私が恋を知る頃に
パソコンを持ち込み、しばらく穂海ちゃんの部屋で仕事をしていると、数時間して穂海ちゃんが目を覚ました。

「…………んぅ…」

「おはよう、穂海ちゃん。」

「…うん」

起きたばかりで、まだ少しぼーっとしているようだ。

穂海ちゃんは、辺りを見渡してから、眠たそうに目を擦った。

「気分はどう?体調悪いとかない?」

「…大丈夫。」

「なら、よかった。僕はもう少しここにいるけど、もう少しお話する?」

そう聞くと、穂海ちゃんは少し考えてから小さく首を振った。

「そう。じゃあ、普通にここにいるね。何か欲しいものとかあったら___」

そこまで言いかけて、俺は胸のざわつきを感じた。

そして、そのざわつきの正体はすぐに現れた。

「…………っ!!」

「穂海ちゃんっ!?」

穂海ちゃんは急に胸を押えて、うずくまった。

発作か……

昨日診断された病名、『大動脈弁逆流症』は、放っておくと、大きな発作で命を落としかねない危険な病気だ。

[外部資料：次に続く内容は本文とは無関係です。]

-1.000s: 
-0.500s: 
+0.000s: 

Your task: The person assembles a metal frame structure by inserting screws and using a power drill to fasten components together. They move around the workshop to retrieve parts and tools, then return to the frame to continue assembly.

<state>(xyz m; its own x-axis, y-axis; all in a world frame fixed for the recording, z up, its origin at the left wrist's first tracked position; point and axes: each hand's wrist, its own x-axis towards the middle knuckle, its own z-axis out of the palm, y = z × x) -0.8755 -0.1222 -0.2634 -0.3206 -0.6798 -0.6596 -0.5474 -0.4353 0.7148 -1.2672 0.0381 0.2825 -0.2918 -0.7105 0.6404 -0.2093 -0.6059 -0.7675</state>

だから、近いうちに手術をしなければいけないって言ってたんだけど…

まさか、こんなに早く2回目の発作が来るとは思ってもいなかった。

「穂海ちゃん、1回体起こそうね、そしたら息は楽になるから、ゆっくりでいいから体起こすよ~」

ベッドを起こして、穂海ちゃんの背中をさする。

「ゆっくり息しててね、今清水先生呼ぶからね~」

俺は、穂海ちゃんの背中をさすりながら、もう一方の手でPHSで清水先生に電話をかける。

「はい、もしもし、小児科の清水です。」

「清水先生、穂海ちゃんまた発作を起こしました。」

「…まじか。……わかりました、今すぐ行きます。とりあえず今はパニックになられると厄介なので、落ち着かせること最優先でお願いします。」